EXERCISE OBJECTIVE :: The listing that follows must be given again in full and exactly.
EXERCISE DATA section start
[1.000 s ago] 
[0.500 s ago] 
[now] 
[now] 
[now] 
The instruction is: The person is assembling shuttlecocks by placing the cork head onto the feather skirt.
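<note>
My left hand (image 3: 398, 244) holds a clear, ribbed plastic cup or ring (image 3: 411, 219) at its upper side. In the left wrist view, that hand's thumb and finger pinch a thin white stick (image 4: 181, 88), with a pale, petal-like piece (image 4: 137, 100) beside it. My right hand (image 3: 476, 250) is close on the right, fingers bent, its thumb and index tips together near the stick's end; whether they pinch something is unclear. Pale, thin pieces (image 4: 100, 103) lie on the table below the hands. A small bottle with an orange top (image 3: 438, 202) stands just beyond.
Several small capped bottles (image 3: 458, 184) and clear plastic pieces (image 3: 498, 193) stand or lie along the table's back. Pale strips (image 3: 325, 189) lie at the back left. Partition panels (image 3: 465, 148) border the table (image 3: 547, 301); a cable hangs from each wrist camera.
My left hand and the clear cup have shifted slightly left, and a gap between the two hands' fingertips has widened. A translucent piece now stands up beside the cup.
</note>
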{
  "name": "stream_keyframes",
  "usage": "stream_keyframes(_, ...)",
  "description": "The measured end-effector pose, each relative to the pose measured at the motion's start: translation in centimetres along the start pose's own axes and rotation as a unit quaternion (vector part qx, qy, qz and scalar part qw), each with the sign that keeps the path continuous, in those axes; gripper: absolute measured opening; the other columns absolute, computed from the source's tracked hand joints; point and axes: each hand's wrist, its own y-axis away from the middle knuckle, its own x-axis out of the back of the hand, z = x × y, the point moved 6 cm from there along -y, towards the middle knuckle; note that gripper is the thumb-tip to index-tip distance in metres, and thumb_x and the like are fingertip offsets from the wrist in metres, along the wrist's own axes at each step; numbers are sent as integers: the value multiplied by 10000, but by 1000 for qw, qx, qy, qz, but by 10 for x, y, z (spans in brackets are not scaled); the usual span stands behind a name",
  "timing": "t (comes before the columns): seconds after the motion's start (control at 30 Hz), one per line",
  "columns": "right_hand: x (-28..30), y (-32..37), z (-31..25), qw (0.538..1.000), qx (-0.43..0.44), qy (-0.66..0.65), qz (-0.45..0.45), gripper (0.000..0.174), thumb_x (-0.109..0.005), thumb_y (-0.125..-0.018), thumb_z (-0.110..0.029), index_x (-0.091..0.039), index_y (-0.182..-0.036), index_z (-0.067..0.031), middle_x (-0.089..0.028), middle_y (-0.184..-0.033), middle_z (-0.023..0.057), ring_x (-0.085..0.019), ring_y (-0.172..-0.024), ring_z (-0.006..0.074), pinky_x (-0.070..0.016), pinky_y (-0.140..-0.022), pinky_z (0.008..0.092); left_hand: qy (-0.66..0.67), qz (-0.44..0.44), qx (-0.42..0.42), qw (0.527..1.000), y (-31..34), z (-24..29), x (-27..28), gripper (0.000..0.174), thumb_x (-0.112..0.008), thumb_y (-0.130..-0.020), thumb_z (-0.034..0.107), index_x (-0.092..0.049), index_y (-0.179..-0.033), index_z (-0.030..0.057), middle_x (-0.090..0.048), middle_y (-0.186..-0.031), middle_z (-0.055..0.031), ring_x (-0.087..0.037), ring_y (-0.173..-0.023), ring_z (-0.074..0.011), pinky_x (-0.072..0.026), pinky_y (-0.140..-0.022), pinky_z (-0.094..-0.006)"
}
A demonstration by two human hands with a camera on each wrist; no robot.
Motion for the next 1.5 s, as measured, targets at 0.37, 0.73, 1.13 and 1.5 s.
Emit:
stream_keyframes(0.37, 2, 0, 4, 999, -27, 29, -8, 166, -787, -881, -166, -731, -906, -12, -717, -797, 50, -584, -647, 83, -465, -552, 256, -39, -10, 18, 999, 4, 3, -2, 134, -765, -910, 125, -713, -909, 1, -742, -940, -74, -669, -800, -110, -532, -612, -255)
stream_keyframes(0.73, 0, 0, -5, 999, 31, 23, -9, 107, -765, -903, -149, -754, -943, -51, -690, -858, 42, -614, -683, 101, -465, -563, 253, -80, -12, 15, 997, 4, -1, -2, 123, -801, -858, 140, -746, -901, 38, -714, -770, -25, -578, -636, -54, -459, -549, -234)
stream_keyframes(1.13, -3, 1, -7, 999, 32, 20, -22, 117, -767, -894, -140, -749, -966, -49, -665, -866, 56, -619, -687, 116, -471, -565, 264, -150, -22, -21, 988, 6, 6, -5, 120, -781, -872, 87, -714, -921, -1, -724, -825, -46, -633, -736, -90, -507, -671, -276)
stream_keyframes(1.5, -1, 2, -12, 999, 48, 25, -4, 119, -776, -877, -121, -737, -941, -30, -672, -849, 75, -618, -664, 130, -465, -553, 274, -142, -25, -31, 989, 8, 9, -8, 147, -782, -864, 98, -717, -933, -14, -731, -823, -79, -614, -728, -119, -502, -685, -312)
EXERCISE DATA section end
WRITTEN RESPONSE ::
[1.000 s ago] 
[0.500 s ago] 
[now] 
[now] 
[now] 
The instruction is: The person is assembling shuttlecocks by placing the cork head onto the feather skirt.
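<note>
My left hand (image 3: 398, 244) holds a clear, ribbed plastic cup or ring (image 3: 411, 219) at its upper side. In the left wrist view, that hand's thumb and finger pinch a thin white stick (image 4: 181, 88), with a pale, petal-like piece (image 4: 137, 100) beside it. My right hand (image 3: 476, 250) is close on the right, fingers bent, its thumb and index tips together near the stick's end; whether they pinch something is unclear. Pale, thin pieces (image 4: 100, 103) lie on the table below the hands. A small bottle with an orange top (image 3: 438, 202) stands just beyond.
Several small capped bottles (image 3: 458, 184) and clear plastic pieces (image 3: 498, 193) stand or lie along the table's back. Pale strips (image 3: 325, 189) lie at the back left. Partition panels (image 3: 465, 148) border the table (image 3: 547, 301); a cable hangs from each wrist camera.
My left hand and the clear cup have shifted slightly left, and a gap between the two hands' fingertips has widened. A translucent piece now stands up beside the cup.
</note>
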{
  "name": "stream_keyframes",
  "usage": "stream_keyframes(_, ...)",
  "description": "The measured end-effector pose, each relative to the pose measured at the motion's start: translation in centimetres along the start pose's own axes and rotation as a unit quaternion (vector part qx, qy, qz and scalar part qw), each with the sign that keeps the path continuous, in those axes; gripper: absolute measured opening; the other columns absolute, computed from the source's tracked hand joints; point and axes: each hand's wrist, its own y-axis away from the middle knuckle, its own x-axis out of the back of the hand, z = x × y, the point moved 6 cm from there along -y, towards the middle knuckle; note that gripper is the thumb-tip to index-tip distance in metres, and thumb_x and the like are fingertip offsets from the wrist in metres, along the wrist's own axes at each step; numbers are sent as integers: the value multiplied by 10000, but by 1000 for qw, qx, qy, qz, but by 10 for x, y, z (spans in brackets are not scaled); the usual span stands behind a name",
  "timing": "t (comes before the columns): seconds after the motion's start (control at 30 Hz), one per line",
  "columns": "right_hand: x (-28..30), y (-32..37), z (-31..25), qw (0.538..1.000), qx (-0.43..0.44), qy (-0.66..0.65), qz (-0.45..0.45), gripper (0.000..0.174), thumb_x (-0.109..0.005), thumb_y (-0.125..-0.018), thumb_z (-0.110..0.029), index_x (-0.091..0.039), index_y (-0.182..-0.036), index_z (-0.067..0.031), middle_x (-0.089..0.028), middle_y (-0.184..-0.033), middle_z (-0.023..0.057), ring_x (-0.085..0.019), ring_y (-0.172..-0.024), ring_z (-0.006..0.074), pinky_x (-0.070..0.016), pinky_y (-0.140..-0.022), pinky_z (0.008..0.092); left_hand: qy (-0.66..0.67), qz (-0.44..0.44), qx (-0.42..0.42), qw (0.527..1.000), y (-31..34), z (-24..29), x (-27..28), gripper (0.000..0.174), thumb_x (-0.112..0.008), thumb_y (-0.130..-0.020), thumb_z (-0.034..0.107), index_x (-0.092..0.049), index_y (-0.179..-0.033), index_z (-0.030..0.057), middle_x (-0.090..0.048), middle_y (-0.186..-0.031), middle_z (-0.055..0.031), ring_x (-0.087..0.037), ring_y (-0.173..-0.023), ring_z (-0.074..0.011), pinky_x (-0.072..0.026), pinky_y (-0.140..-0.022), pinky_z (-0.094..-0.006)"
}
A demonstration by two human hands with a camera on each wrist; no robot.
Motion for the next 1.5 s, as measured, targets at 0.37, 0.73, 1.13 and 1.5 s.
Emit:
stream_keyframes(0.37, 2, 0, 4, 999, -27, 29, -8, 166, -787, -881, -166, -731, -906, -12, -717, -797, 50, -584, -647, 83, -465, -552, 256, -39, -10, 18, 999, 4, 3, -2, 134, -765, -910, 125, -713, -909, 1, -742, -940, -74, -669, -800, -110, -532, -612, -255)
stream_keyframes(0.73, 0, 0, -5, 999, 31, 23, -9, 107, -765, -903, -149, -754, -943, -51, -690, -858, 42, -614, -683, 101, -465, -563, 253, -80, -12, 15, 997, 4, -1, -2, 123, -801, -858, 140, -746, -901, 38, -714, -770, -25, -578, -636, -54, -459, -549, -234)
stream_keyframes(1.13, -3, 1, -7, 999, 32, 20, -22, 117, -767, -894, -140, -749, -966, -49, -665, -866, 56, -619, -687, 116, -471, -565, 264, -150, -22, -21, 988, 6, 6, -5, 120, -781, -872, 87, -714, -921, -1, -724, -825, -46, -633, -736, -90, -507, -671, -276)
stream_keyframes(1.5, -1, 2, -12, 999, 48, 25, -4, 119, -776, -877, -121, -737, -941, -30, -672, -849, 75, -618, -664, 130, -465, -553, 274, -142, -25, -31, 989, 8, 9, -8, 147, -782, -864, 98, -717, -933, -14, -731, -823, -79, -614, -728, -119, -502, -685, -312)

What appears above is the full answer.